An evaluation of popular climate policies finds the benefits of clean electricity standards and clean energy tax credits may outweigh the efficiency gains of carbon pricing—if this efficiency exists at all.

While most economists believe that putting a price on carbon is the most efficient way to reduce emissions from electricity generation, the attention of U.S. state and federal lawmakers has instead focused on clean electricity standards or clean energy tax credits. Which approach will lead to the least emissions during a clean energy transition? Which will raise electricity prices the most? Which will contribute more to public budget deficits? Which is most efficient? A new study answers these questions and casts doubt on assertions that carbon pricing is necessarily the most efficient policy for deeply decarbonizing the grid.

“Policymakers have many factors to consider when deciding which policy approach to endorse, and all approaches have tradeoffs,” says study co-author Ryan Kellogg, a professor at the University of Chicago Harris School of Public Policy. “Our evaluation found that a clean electricity standard and clean energy tax credits have many advantages, and that they might even be more efficient than a carbon price in practice.”

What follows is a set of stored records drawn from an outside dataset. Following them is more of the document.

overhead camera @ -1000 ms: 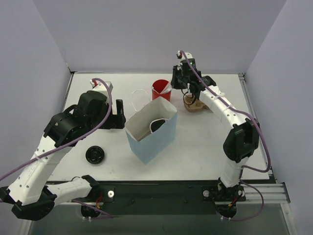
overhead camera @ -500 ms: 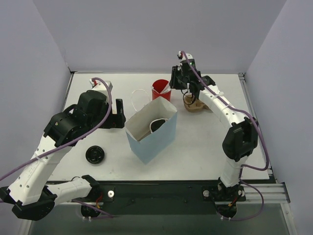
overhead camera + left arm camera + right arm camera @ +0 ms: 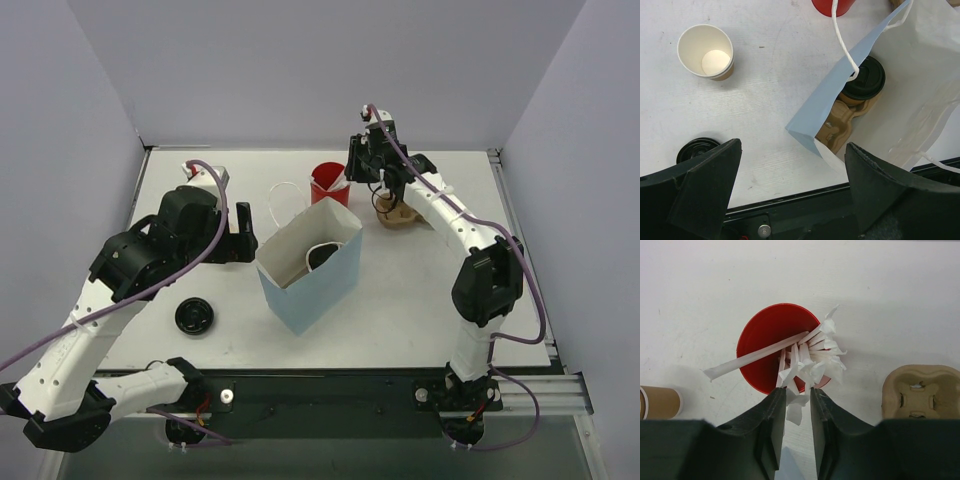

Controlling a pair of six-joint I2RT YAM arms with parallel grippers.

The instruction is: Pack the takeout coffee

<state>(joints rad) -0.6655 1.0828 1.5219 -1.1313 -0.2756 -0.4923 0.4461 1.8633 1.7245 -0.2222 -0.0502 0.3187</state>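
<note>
A white tabletop (image 3: 400, 310) lay under even, soft light. Pale lavender walls (image 3: 320, 70) enclosed it at 9, 12 and 3 o'clock; a black rail (image 3: 330, 392) ran along its 6 o'clock edge.

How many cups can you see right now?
3. The lidded takeout coffee sits inside the blue bag; a lidless paper cup stands left of it; the red cup holding stirrers stands beyond the bag. The bag may hide more.
</note>
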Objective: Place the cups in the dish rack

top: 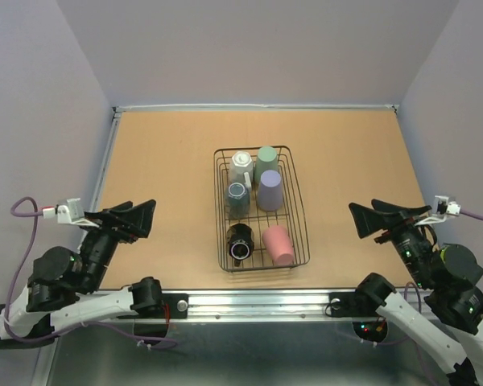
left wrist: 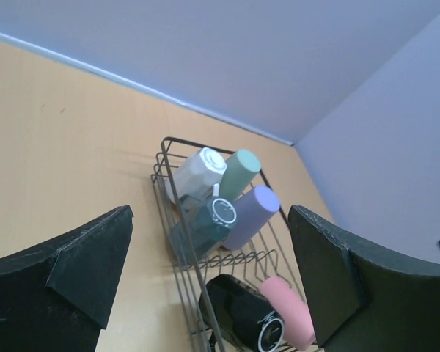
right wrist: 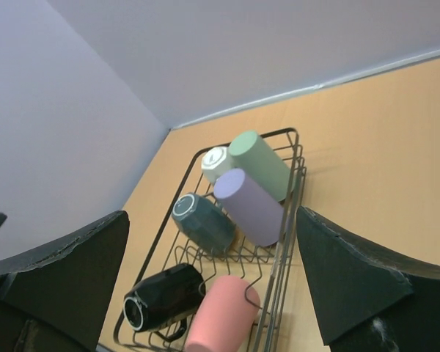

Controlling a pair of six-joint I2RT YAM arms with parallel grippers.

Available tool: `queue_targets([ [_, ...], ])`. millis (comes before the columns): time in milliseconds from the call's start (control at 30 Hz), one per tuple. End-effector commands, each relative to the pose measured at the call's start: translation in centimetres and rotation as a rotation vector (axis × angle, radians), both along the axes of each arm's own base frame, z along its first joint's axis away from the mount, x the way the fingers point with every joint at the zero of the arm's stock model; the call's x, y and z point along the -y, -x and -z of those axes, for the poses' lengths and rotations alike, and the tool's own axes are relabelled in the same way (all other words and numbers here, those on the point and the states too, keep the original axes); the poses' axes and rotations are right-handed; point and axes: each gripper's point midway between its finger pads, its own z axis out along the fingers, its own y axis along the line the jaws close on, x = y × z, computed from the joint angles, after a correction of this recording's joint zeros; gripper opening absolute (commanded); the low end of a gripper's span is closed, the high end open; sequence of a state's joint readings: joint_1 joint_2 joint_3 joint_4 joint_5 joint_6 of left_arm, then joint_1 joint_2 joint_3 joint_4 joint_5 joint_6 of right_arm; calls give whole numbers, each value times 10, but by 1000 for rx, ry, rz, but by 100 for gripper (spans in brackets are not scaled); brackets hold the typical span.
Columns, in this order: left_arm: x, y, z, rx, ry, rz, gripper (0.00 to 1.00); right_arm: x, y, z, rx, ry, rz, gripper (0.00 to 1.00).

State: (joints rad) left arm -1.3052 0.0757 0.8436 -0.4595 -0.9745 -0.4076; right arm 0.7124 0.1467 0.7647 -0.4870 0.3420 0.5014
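Note:
The dark wire dish rack (top: 300,211) stands mid-table, also seen in the left wrist view (left wrist: 166,192) and the right wrist view (right wrist: 297,192). All six cups lie in it: white mug (top: 241,165), green tumbler (top: 266,161), grey mug (top: 238,199), lavender tumbler (top: 270,191), black mug (top: 241,242), red-pink tumbler (top: 278,244). My left gripper (top: 133,218) is open and empty, left of the rack near the front edge. My right gripper (top: 378,219) is open and empty, right of the rack.
The tan tabletop (top: 161,161) is ringed by grey walls at the back and both sides. A metal rail (top: 249,301) runs along the near edge between the arm bases.

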Motion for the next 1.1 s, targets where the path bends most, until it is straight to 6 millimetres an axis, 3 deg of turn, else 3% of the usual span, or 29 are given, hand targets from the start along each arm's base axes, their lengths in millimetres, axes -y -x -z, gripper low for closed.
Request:
queue_targets([
  [0,3,-10,4,-3,-52,-79,99,32,6,-15,26,-10,115,100],
  [133,10,-14,4,1,-96,-96,98,32,4,-5,18,5,124,100],
  [333,64,-20,18,-23,-261,-9,97,26,0,-2,2,26,115,100],
  [500,114,-25,42,-29,-387,138,97,23,-4,5,-14,44,112,100],
  [667,115,-38,51,-42,-453,102,97,23,-4,6,-16,40,111,100],
  [1067,108,-41,50,-36,-443,81,98,29,4,1,14,9,111,100],
])
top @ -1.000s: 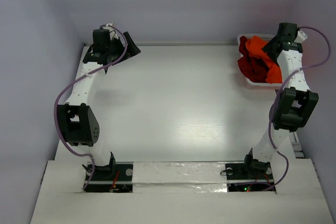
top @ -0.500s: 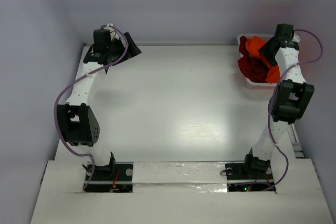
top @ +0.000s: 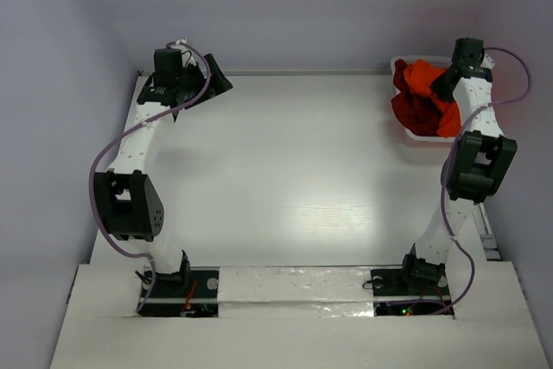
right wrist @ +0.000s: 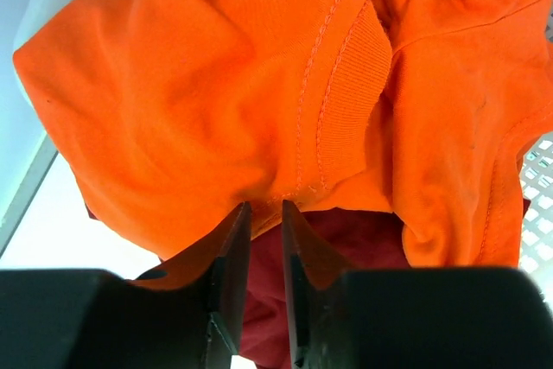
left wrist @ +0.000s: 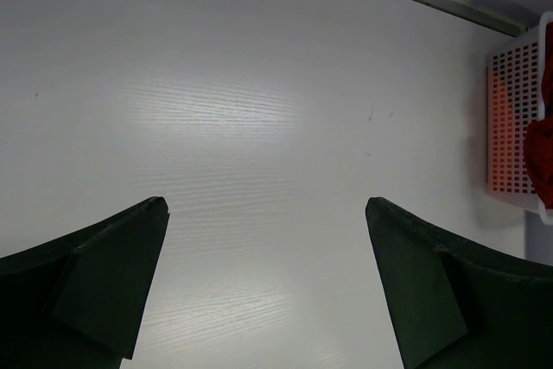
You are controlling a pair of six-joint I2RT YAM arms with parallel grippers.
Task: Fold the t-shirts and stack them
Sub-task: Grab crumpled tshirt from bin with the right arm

Kellogg and his co-author Severin Borenstein, professor of the Graduate School at the Haas School of Business and faculty director of the Energy Institute at Haas, evaluated the three approaches most often considered for driving electricity sector greenhouse gas emissions to nearly zero: 1) carbon pricing, either through a tax that mandates generators pay for the carbon they produce or through cap-and-trade where firms trade permits to stay within a set carbon budget; 2) clean electricity standards that specify a minimum share of all generation that must come from zero-emissions sources; and 3) clean generation subsidies, either through a production or investment tax credit. For each policy, they consider a gradual increase in policy stringency that transitions the U.S. grid to 90 percent zero-emissions energy supply.

Borenstein and Kellogg first examine how the policies may lead to different greenhouse gas emissions during the transition. A virtue of pricing carbon is that doing so especially penalizes fossil fuels like coal that are the “dirtiest.” Clean electricity standards, on the other hand, just distinguish between “clean” and “dirty” fuels, so that as clean electricity supply increases, fossil-fueled generators exit the market in order of highest to lowest operating cost, not accounting for emissions intensity. Borenstein and Kellogg point out that the importance of this distinction comes down to the alignment between the emissions intensity and the operating cost of fossil fuel sources. They show that unless natural gas prices are high, this alignment is actually quite close, so that clean electricity standards may reduce emissions almost as effectively as a carbon price. In fact, using pre-pandemic 2019 fuel prices, a carbon price eliminates just 2.2 percent more emissions than the clean electricity standard during a clean energy transition.

The authors then consider the impact on electricity prices and government revenue from the different policies. Carbon pricing leads to the highest electricity prices for consumers and generates government revenue during the transition. Prices under a clean electricity standard are lower and raise no government revenue. Under clean electricity tax credits prices are lower still and require government spending.

Economists typically view the high prices under carbon pricing to be efficient, since these prices reflect the full social cost of electricity and therefore give consumers the right incentives to conserve. Under this logic, the low prices under the alternative policies then lead to over-consumption of electricity. Borenstein and Kellogg, however, point out that this logic is unlikely to hold in a decarbonized grid. First, utilities mark up the retail price of electricity substantially above the wholesale price to cover the fixed costs associated with electricity transmission and distribution, as well as utility programs such as subsidies for energy efficiency and rooftop solar. In many parts of the United States these utility markups can be more than twice the cost of producing the electricity itself.

If the grid is decarbonized using a carbon price, the combination of these markups with carbon pricing then implies that consumers will be paying electricity prices that substantially exceed the cost of generation, including the cost of greenhouse gases and other pollutants. This over-pricing of electricity is especially problematic if the pathway to decarbonizing other sectors of the economy—especially transportation and building space heating—is electrification. Clean electricity tax credits that result in lower wholesale electricity prices may then be better at efficiently aligning retail prices with social costs.

“We found that the standard economic logic of carbon pricing doesn’t fit the electricity sector very well, due to the other pricing distortions in the industry that have necessitated other regulations,” says Borenstein.  “Carbon pricing is still a powerful tool, but this shows it is important to think through the full context in which we are doing greenhouse gas regulation.”